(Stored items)
══════════

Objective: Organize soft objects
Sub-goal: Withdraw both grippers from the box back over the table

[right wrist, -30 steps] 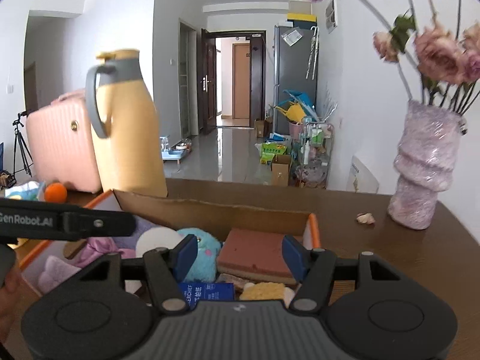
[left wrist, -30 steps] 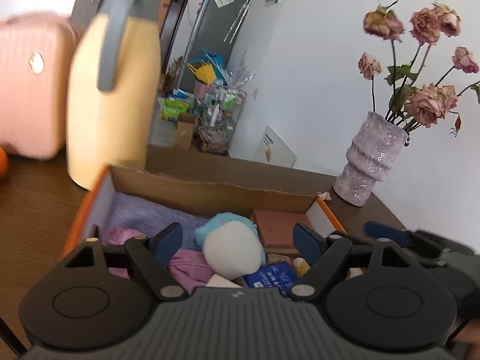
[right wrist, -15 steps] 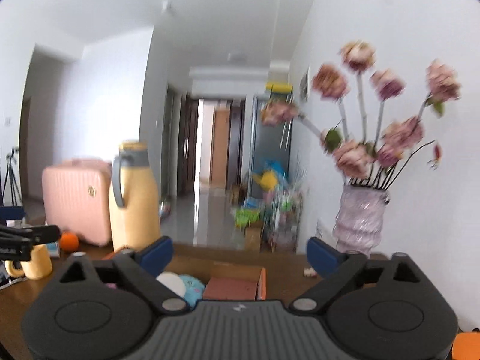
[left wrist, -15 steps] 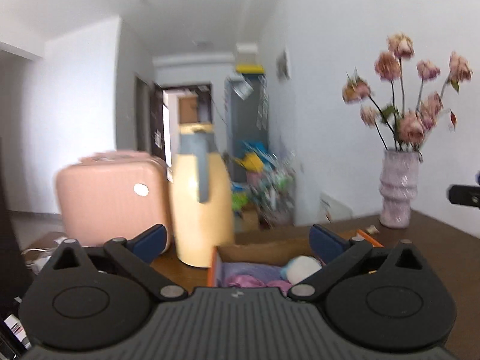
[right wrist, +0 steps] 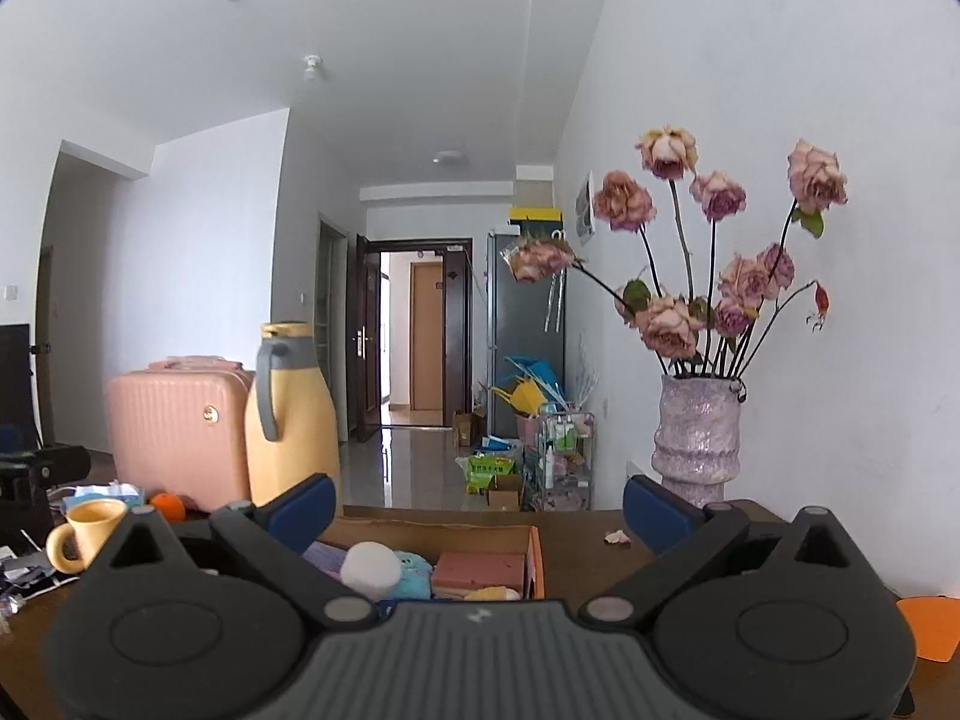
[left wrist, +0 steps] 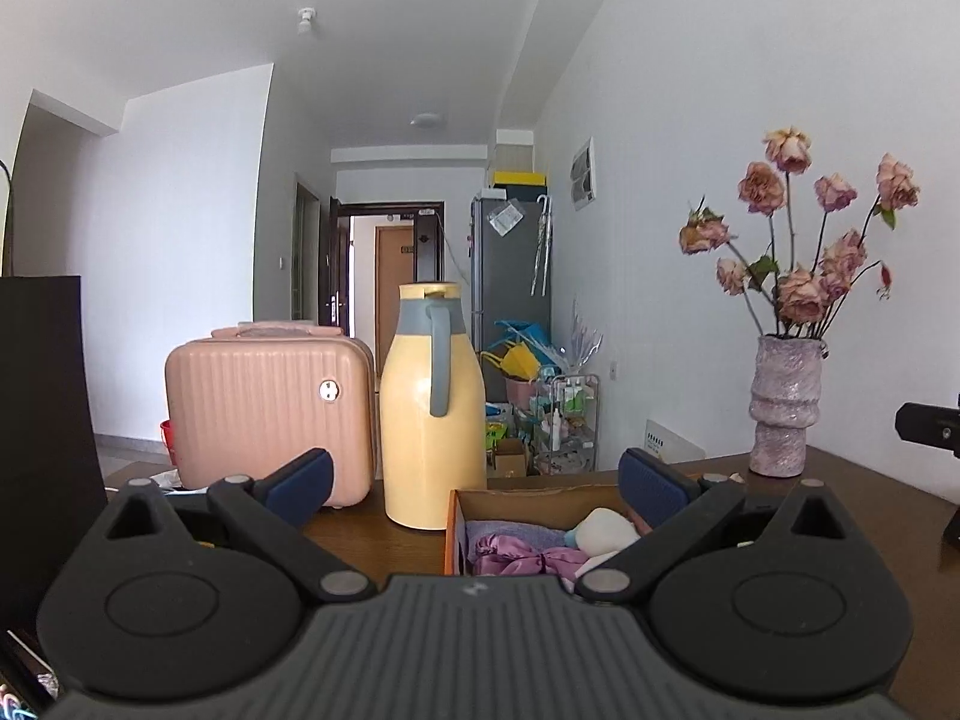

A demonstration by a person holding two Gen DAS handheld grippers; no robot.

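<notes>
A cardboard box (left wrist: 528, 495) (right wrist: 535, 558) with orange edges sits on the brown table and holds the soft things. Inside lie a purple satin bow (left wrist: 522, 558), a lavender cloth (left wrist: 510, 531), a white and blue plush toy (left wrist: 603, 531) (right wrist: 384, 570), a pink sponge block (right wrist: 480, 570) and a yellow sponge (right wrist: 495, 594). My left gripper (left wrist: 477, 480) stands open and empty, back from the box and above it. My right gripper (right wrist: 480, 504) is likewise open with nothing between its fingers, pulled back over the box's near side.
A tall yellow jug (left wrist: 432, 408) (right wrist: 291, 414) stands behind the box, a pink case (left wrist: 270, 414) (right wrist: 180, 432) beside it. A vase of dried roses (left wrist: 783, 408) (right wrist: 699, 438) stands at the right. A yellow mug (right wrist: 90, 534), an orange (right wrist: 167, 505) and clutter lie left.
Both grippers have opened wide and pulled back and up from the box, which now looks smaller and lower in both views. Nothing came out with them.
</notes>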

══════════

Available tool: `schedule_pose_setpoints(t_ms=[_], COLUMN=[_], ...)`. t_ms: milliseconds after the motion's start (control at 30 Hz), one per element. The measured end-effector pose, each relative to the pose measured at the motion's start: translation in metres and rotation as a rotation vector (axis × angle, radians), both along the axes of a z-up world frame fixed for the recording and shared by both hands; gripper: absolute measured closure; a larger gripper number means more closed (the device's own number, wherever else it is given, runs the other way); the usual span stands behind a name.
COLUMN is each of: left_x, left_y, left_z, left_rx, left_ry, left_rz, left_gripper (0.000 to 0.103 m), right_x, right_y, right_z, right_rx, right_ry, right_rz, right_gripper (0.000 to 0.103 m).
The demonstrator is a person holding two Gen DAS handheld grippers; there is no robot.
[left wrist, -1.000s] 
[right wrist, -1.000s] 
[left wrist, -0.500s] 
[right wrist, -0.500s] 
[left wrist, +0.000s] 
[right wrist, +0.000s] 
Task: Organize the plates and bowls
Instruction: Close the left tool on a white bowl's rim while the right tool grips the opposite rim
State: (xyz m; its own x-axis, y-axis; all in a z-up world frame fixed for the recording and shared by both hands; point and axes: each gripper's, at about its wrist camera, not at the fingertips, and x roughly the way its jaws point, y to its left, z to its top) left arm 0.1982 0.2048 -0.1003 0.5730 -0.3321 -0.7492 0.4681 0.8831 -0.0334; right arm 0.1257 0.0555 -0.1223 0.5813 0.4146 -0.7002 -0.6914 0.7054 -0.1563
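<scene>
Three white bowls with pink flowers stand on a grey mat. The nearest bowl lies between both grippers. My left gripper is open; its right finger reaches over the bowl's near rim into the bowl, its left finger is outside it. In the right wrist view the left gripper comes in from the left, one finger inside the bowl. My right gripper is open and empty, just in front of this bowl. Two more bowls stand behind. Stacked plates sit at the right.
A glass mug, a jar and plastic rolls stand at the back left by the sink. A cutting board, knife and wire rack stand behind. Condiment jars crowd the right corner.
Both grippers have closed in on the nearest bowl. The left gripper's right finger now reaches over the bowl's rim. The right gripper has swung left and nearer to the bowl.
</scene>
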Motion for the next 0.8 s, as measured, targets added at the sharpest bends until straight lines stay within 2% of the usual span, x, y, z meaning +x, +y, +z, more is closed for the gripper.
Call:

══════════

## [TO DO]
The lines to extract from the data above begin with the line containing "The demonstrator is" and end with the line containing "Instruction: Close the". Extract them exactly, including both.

## [RESULT BELOW]
The demonstrator is a person holding two Gen DAS handheld grippers; there is no robot.
[left wrist, -1.000s] 
[right wrist, -1.000s] 
[left wrist, -0.500s] 
[right wrist, -0.500s] 
[left wrist, +0.000s] 
[right wrist, +0.000s] 
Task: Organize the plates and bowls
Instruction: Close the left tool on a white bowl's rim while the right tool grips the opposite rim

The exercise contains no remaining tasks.